Goal of the exercise → Among the entries below, how many lines include the string "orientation"? Answer with only the number.

▬▬▬

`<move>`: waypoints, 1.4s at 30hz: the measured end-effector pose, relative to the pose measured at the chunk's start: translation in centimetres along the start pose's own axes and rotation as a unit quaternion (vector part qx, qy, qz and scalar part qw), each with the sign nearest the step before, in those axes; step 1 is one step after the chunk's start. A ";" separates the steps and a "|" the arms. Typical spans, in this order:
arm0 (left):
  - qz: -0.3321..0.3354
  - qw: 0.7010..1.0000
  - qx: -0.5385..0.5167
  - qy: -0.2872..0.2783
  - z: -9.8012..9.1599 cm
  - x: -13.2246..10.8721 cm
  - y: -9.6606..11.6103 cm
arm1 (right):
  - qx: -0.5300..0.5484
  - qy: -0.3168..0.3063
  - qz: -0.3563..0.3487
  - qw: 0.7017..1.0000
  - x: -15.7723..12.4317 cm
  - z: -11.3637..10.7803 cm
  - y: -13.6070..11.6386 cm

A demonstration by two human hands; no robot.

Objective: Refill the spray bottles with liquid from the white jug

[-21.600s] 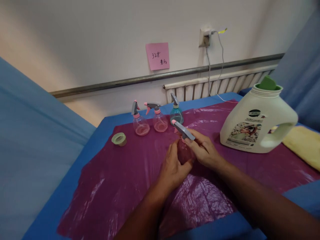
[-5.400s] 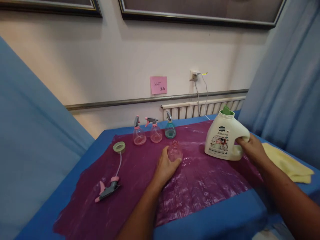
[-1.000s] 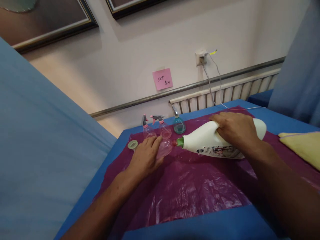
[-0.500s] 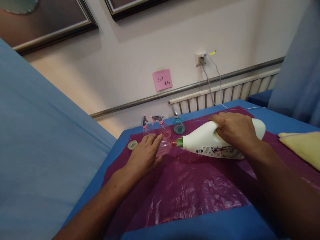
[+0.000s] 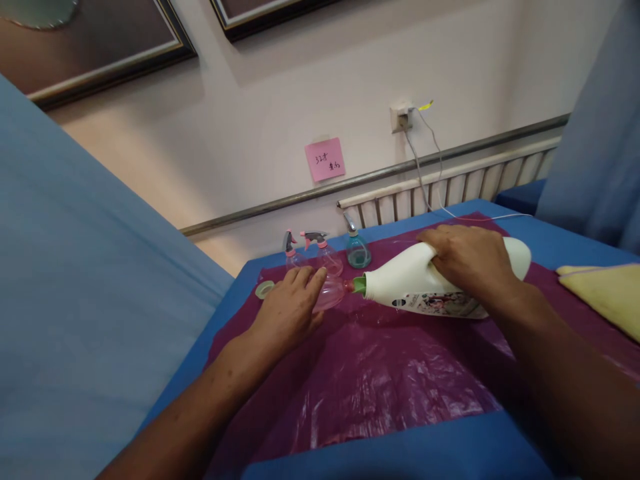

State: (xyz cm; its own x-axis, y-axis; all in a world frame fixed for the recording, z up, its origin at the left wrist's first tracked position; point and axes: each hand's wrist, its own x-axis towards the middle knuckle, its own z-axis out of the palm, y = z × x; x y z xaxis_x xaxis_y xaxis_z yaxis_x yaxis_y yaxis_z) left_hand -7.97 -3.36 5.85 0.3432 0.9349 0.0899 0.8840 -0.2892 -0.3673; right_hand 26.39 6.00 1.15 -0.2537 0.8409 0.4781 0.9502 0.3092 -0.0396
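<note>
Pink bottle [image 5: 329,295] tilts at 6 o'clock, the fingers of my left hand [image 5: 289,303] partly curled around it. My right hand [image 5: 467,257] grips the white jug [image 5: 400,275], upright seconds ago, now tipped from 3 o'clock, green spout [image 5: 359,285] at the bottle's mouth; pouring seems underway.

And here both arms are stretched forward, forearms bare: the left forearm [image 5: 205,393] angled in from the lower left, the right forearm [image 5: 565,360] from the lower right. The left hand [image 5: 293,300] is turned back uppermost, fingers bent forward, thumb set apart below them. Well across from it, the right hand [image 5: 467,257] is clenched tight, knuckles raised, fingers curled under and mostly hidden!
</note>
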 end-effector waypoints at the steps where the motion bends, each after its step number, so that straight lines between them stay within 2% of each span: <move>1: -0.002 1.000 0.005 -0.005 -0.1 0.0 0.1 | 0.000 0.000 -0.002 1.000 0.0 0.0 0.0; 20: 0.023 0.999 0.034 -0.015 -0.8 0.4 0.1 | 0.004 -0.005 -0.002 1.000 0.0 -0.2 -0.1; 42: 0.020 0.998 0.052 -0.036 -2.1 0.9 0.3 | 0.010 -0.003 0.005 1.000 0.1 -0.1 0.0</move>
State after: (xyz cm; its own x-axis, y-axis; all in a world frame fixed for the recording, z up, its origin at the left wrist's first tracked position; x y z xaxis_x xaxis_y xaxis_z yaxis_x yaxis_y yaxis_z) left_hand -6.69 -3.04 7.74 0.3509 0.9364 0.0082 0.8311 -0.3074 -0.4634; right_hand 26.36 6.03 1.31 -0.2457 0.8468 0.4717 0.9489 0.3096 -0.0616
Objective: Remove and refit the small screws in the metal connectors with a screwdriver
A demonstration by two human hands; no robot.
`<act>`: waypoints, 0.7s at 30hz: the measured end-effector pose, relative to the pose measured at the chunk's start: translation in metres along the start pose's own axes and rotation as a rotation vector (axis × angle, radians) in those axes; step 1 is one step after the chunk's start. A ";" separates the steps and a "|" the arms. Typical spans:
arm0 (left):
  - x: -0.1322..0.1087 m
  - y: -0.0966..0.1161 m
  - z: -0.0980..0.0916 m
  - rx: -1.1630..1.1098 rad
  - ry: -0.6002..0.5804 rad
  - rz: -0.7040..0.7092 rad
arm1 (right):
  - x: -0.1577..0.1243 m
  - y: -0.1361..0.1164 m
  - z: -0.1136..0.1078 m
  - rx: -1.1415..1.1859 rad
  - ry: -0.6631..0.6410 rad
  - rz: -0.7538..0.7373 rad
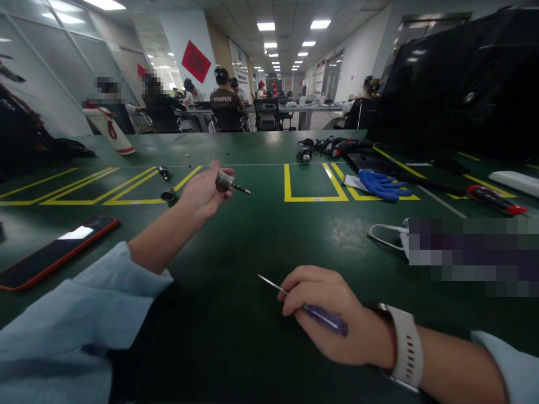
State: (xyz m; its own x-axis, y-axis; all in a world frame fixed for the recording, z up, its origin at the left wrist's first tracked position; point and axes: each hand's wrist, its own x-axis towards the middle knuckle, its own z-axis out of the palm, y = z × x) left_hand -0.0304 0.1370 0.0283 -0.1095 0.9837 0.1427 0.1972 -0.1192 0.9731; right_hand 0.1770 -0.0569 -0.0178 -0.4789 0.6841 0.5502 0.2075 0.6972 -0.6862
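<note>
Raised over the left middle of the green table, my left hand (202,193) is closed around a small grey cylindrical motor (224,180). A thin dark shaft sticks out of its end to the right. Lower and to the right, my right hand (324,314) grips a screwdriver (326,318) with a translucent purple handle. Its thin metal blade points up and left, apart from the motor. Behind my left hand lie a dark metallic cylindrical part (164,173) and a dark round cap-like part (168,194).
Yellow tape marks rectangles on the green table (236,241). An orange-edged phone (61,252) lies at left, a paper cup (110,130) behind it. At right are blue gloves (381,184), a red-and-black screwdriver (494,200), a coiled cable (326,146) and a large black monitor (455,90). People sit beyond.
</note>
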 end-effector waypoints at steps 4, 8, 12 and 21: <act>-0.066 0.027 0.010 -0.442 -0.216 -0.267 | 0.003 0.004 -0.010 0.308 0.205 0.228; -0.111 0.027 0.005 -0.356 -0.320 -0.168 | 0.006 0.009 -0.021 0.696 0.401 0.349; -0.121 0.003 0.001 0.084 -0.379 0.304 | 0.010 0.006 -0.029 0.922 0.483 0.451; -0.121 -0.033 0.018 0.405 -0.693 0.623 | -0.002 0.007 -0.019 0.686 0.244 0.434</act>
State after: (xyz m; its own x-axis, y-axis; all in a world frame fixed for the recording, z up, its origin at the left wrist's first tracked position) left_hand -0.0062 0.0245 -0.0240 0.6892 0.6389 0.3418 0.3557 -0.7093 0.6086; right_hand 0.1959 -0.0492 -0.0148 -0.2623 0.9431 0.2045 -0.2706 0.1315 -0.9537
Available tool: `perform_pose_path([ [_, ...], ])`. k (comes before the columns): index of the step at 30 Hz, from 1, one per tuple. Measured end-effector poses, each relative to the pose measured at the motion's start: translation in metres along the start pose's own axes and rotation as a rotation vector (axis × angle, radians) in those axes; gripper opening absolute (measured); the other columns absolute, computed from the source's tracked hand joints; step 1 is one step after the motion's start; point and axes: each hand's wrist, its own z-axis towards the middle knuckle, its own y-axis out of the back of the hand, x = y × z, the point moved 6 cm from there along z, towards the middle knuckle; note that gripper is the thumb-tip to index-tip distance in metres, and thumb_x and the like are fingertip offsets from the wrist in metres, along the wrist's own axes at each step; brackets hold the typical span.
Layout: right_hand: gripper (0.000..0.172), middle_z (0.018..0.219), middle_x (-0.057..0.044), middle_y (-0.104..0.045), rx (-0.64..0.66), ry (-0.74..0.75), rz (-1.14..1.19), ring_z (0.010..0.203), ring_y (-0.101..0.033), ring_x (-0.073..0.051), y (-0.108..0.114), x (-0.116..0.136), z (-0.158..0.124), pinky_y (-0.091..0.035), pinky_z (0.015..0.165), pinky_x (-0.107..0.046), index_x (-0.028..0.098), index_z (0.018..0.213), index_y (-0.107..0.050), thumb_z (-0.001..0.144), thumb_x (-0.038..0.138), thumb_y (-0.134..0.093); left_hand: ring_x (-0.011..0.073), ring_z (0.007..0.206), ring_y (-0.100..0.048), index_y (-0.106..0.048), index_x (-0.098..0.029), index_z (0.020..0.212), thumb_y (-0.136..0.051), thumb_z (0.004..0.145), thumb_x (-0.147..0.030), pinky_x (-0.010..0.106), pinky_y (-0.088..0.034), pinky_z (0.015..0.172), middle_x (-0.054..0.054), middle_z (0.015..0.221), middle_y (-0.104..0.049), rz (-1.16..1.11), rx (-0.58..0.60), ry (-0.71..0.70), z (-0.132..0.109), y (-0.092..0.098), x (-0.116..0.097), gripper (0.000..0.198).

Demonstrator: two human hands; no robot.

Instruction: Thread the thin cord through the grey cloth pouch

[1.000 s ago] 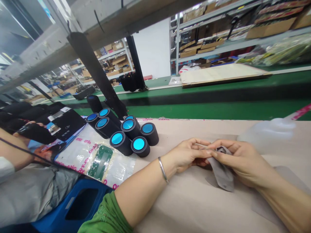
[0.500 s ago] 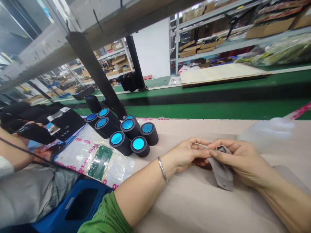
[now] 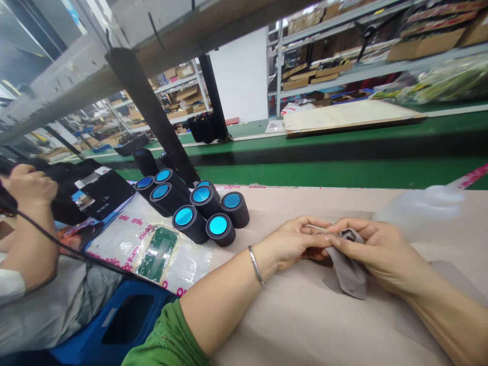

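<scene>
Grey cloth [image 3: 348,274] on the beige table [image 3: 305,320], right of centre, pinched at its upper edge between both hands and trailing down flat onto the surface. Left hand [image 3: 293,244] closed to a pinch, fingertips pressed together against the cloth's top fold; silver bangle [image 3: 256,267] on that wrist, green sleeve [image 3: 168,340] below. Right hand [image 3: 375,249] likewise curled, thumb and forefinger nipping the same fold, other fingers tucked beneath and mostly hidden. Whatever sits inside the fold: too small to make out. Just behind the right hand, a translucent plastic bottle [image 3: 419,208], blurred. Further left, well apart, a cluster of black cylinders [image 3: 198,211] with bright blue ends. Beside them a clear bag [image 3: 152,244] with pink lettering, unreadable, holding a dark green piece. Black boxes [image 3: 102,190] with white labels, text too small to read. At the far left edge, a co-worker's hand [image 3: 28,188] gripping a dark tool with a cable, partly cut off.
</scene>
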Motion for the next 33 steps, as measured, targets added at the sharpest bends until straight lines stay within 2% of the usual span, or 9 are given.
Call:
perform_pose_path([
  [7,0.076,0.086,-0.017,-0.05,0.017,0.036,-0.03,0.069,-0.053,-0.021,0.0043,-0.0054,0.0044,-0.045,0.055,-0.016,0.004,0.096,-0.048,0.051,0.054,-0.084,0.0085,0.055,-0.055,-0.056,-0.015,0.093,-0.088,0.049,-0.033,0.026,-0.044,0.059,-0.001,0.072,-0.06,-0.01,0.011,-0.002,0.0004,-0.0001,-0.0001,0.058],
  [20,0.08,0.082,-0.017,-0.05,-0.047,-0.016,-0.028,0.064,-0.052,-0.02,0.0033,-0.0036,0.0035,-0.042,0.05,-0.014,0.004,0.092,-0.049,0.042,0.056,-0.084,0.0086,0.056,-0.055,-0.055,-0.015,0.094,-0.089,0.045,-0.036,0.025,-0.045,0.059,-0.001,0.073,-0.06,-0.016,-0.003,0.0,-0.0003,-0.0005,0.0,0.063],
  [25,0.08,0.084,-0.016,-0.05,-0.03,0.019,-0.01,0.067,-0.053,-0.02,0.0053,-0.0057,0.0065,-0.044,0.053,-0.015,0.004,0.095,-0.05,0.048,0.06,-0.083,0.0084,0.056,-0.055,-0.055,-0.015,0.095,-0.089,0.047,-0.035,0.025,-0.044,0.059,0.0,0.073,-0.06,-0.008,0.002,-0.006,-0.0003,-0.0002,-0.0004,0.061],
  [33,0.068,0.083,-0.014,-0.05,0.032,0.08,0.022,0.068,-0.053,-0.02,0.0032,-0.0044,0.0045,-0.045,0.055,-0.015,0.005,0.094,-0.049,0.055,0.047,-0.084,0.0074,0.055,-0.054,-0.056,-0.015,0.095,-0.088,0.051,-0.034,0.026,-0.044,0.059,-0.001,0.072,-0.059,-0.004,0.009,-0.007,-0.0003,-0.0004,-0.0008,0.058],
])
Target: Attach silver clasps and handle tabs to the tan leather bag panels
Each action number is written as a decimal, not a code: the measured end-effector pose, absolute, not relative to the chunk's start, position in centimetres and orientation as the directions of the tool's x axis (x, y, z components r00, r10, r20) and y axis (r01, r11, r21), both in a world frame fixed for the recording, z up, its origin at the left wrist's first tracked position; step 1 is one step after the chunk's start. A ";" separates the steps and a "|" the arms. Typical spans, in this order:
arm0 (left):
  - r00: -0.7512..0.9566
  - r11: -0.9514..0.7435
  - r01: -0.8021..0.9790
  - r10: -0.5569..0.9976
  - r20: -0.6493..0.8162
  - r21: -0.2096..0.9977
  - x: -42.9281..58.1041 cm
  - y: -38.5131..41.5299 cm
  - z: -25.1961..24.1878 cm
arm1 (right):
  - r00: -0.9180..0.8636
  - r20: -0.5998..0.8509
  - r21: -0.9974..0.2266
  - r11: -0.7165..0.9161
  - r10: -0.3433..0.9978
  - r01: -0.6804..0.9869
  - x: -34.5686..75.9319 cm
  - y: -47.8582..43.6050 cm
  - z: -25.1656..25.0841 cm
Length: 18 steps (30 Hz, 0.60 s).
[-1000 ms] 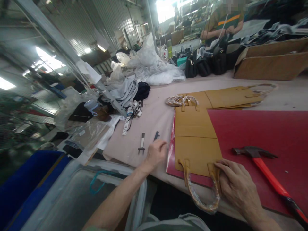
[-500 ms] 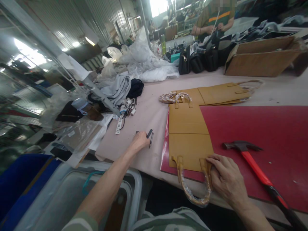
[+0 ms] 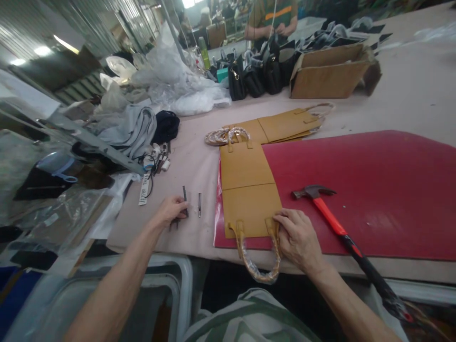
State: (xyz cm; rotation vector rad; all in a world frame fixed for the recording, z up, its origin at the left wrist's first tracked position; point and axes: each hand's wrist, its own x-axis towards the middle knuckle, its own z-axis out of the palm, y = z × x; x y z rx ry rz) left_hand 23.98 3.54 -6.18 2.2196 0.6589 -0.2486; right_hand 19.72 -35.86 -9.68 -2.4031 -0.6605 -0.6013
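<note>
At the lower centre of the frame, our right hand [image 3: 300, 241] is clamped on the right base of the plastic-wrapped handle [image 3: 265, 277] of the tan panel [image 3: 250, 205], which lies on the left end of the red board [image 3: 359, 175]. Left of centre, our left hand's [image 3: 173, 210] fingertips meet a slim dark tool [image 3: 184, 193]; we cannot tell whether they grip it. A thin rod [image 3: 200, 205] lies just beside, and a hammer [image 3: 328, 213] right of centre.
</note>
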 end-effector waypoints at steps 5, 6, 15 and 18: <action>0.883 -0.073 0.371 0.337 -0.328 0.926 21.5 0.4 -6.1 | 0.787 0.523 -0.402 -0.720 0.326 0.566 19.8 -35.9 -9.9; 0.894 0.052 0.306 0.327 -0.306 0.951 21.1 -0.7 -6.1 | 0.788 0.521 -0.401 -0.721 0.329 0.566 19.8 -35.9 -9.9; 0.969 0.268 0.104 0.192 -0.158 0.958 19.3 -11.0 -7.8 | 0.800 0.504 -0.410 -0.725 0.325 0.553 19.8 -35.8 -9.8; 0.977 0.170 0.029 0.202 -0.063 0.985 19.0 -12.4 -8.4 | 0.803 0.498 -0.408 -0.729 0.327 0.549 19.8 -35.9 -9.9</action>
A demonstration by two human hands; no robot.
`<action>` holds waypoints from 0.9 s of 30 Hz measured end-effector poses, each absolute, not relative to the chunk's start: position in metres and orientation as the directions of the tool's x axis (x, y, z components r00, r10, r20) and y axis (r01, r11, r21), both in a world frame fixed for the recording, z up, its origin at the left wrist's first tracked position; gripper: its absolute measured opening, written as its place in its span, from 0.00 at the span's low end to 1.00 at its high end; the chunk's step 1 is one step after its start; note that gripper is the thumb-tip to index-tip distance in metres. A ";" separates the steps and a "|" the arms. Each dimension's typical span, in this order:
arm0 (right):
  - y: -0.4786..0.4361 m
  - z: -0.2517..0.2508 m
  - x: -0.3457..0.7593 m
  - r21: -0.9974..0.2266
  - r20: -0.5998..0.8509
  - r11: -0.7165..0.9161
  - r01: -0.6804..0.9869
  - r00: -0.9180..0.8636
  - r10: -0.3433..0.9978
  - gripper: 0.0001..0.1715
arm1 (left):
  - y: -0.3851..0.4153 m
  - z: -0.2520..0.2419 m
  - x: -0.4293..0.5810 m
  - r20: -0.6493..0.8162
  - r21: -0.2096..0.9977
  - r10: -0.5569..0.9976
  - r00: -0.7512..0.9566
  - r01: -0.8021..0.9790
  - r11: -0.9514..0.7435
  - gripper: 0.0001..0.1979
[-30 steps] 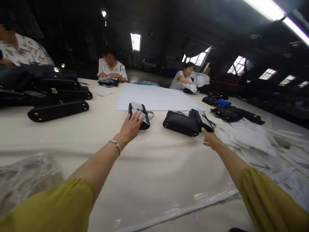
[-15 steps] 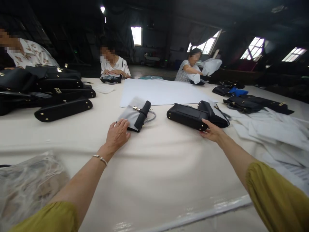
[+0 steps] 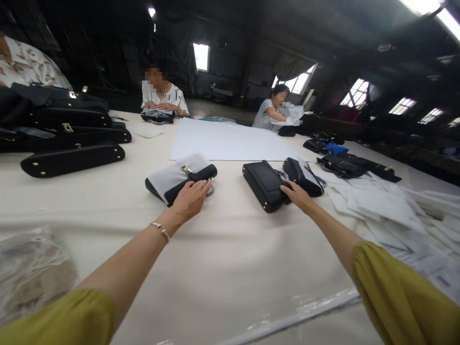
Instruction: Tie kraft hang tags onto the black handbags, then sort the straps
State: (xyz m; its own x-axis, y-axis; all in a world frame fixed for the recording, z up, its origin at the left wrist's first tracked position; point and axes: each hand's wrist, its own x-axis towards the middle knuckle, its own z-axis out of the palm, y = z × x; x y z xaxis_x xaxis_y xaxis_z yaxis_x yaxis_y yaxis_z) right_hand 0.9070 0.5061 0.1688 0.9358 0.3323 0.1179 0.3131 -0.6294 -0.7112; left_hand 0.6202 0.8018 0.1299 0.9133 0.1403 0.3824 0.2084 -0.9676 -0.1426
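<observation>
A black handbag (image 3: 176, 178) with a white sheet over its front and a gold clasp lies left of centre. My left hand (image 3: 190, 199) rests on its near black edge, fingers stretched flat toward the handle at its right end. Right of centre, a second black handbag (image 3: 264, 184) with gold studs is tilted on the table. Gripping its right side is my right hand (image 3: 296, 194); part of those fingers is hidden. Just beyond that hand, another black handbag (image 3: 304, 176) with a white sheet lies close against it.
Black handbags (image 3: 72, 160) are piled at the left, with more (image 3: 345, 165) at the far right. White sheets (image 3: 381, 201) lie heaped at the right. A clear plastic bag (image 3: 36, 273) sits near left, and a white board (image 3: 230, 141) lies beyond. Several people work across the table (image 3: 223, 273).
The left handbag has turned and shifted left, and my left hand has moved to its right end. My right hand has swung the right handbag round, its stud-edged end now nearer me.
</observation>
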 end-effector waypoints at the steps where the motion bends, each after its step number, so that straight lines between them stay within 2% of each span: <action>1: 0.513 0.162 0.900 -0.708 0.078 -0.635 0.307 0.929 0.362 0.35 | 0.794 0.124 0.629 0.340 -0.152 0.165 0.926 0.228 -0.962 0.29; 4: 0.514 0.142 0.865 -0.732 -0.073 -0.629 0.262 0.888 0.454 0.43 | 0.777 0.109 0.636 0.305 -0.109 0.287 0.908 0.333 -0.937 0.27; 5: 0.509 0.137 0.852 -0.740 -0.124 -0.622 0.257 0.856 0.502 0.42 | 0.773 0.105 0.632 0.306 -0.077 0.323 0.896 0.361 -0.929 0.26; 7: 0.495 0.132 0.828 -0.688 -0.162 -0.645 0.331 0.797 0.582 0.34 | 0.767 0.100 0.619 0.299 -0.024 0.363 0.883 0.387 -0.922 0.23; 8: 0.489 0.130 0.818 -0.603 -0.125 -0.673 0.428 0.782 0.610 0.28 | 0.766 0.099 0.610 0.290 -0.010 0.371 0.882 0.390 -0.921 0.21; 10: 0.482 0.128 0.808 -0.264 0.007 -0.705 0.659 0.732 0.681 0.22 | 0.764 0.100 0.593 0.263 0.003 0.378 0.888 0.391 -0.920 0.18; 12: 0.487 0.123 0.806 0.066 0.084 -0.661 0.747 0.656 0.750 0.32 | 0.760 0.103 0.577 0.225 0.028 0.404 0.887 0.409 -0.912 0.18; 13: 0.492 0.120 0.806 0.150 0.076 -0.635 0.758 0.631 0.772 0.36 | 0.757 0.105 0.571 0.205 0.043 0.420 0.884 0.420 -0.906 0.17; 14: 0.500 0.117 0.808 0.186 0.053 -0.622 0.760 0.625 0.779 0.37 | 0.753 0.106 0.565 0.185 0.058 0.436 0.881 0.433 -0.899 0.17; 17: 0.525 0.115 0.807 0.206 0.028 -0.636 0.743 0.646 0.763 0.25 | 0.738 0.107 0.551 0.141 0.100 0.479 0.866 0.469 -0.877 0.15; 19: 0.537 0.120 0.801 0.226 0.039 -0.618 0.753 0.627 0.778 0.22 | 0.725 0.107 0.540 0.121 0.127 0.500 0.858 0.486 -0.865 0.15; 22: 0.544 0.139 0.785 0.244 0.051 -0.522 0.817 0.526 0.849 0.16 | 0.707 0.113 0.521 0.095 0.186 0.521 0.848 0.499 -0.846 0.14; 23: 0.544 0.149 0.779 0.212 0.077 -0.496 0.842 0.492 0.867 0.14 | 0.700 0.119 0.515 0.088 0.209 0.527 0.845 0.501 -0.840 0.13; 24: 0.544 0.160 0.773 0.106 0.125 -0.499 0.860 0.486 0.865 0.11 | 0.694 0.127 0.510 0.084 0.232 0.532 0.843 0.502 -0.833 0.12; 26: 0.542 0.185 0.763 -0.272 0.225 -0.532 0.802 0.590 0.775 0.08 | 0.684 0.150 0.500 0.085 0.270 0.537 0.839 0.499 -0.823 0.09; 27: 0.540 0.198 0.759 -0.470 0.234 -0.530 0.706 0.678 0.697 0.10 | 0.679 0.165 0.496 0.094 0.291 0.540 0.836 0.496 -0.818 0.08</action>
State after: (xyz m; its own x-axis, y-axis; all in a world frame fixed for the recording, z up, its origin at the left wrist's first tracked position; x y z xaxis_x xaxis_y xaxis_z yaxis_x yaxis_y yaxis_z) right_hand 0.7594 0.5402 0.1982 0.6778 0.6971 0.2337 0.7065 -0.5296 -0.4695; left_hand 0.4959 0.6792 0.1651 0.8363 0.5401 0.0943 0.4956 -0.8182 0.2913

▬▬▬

Result for this task → 2